TDD’s adoption has been studied for decades. Adoption is highest in teams with strong testing cultures, external quality mandates, or leaders who protect the practice under pressure. Left to its own devices, teams drift toward writing tests after implementation, then toward writing tests only for complex logic, then toward writing tests only when something breaks. The practice works best when it is structurally enforced rather than individually maintained.
GSD has a potential advantage here. The feedback loop is fundamentally tighter. With TDD, the payoff for writing the test first is visible later: in fewer debugging sessions, in safer refactoring, in defect rates over a sprint. The signal is delayed and diffuse. With GSD, the payoff for writing a precise spec is visible in the same prompt cycle. A well-specified prompt produces noticeably better first-pass output than a vague one. The model’s output is the immediate signal.
That tighter feedback loop may not be enough to overcome the discipline problem. “Noticeably better” is a relative term, and when you are under pressure, “good enough for now” competes favorably with “better if I spend fifteen minutes writing a spec.” But the feedback is at least in the right place. TDD asks you to trust a delayed return on investment. GSD’s return is visible in the same session.
What the Methodology Cannot Do For You
GSD’s templates and workflow do not create rigor that was not there. They amplify rigor you bring. A team that already writes specifications and reviews plans before implementation will find GSD formalizes what they do and makes it consistent across sessions. A team that does not will find the overhead unsustainable under time pressure and will drift toward using the templates only for complex features, then only occasionally, then not at all.
This is not a critique of the system. It reflects the honest structure of workflow methodologies in general. The value of GSD is that it provides concrete templates that lower the activation energy for each practice: you do not have to design the meta-prompt from scratch, you do not have to decide what goes in the context anchor, you have a starting point. Lower activation energy helps, but it does not substitute for team commitment to the practice.

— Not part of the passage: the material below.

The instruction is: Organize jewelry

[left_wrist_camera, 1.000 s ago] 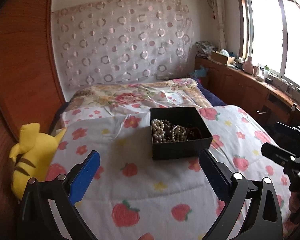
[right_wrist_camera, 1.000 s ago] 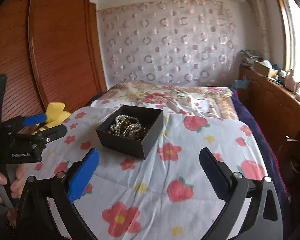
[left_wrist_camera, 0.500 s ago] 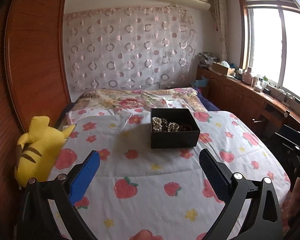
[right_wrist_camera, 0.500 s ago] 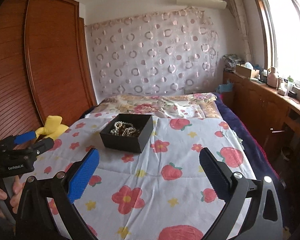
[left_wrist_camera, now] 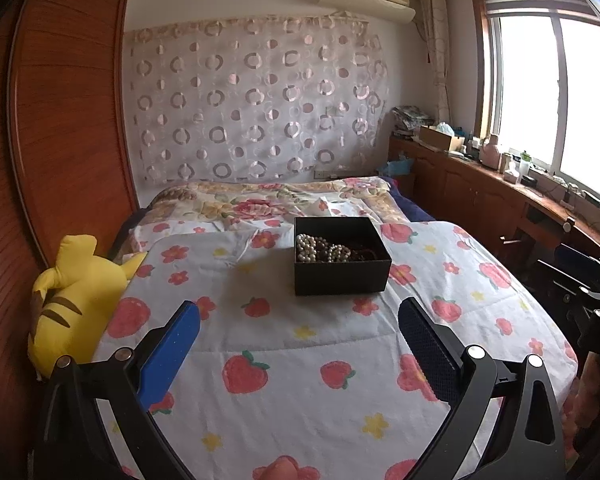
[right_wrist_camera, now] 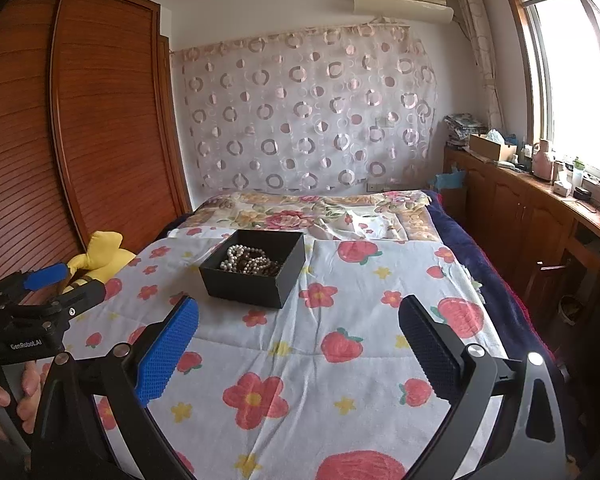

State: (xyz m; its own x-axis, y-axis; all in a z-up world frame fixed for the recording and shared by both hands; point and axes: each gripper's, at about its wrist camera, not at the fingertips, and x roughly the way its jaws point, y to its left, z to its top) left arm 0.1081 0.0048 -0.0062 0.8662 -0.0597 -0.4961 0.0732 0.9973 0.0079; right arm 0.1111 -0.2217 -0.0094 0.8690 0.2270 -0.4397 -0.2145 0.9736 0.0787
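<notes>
A black open box [left_wrist_camera: 342, 272] sits on the flowered bedspread [left_wrist_camera: 300, 344]. Pearl and dark bead strands [left_wrist_camera: 324, 249] lie piled inside it. In the right wrist view the box [right_wrist_camera: 256, 278] stands left of centre with the beads [right_wrist_camera: 249, 261] in it. My left gripper [left_wrist_camera: 299, 322] is open and empty, well short of the box. My right gripper [right_wrist_camera: 298, 320] is open and empty, also short of the box. The left gripper shows at the left edge of the right wrist view [right_wrist_camera: 56, 286], held in a hand.
A yellow plush toy [left_wrist_camera: 74, 300] lies at the bed's left edge by a wooden wardrobe [left_wrist_camera: 60, 120]. A wooden counter [left_wrist_camera: 512, 196] with small items runs under the window on the right. A folded floral quilt [left_wrist_camera: 268, 200] lies behind the box.
Both grippers have pulled back and up from the box, which now looks smaller and farther. Both stay open and empty. The box and beads have not moved.
</notes>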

The deeper implication is structural. AI coding tools have accelerated implementation to the point where specification is the primary constraint on development velocity. GSD addresses that constraint with discipline and templates. The alternative, waiting for tooling to enforce spec-first workflows the way compilers enforce types, may be closer than it appears. Several coding agents are beginning to surface planning steps as reviewable artifacts rather than hiding them inside generation. When the planning step becomes structurally required rather than optionally elicited through a meta-prompt, the adoption problem changes shape.
Until then, GSD is a clear answer to a real problem. Whether a given team sustains it is the question TDD practitioners have been answering for themselves for twenty years.